After his presentation, Oedekoven took a handful of questions from the audience. One audience member was interested in what could be done to give smaller lockers a target retail space that could provide them an outlet for their product. He asked about the possibility of having small lockers provide local meat products to institutions such as retirement homes or schools.
Oedekoven agreed that that would be a nice arrangement, and there are some examples of that happening in South Dakota now.
“There are a number of small lockers that are producing meat for their local school system. That benefits both the local producers and the local school system,” Oedekoven said. “Those opportunities are out there.”
Another question from the audience indicated that it would be nice to have an easier road to distributing meat from small lockers to those beyond what is currently allowed.
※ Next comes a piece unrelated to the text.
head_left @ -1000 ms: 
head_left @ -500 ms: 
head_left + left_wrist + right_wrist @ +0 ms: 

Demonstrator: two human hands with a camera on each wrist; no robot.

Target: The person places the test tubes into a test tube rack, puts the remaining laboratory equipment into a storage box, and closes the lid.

The audience member recounted a story of a hunter from Wisconsin who visited him and was served a South Dakota steak that was processed at an exempt facility. He offered to pay for the steak and any more he could take with him, but was told that selling the meat wasn’t allowed. So he offered to buy an animal, have it processed with a local small locker in South Dakota and he would pick it up when he returned the following year.
Later his host found out that someone down the line from the hunter had sold some of that meat, which technically isn’t allowed. But he took note of what the hunter told him - those South Dakota steaks were going for $20 per pound.
There is clearly value in South Dakota meat, especially in these days of a global pandemic.
Oedekoven said the state continues to look for ways to better regulate its meat inspection program, and hopes to implement improvements that benefit the livestock producer, the processing plants, both large and small, and the convenience and safety of the consumer.
“We do this for consumer protection. That’s who we’re here on behalf of. We work to ensure that the product is being produced at a locker that is not presenting food-borne illness to consumers,” Oedekoven said. “When the consumer brings a package of beef home, they know they’re not putting their family at risk.”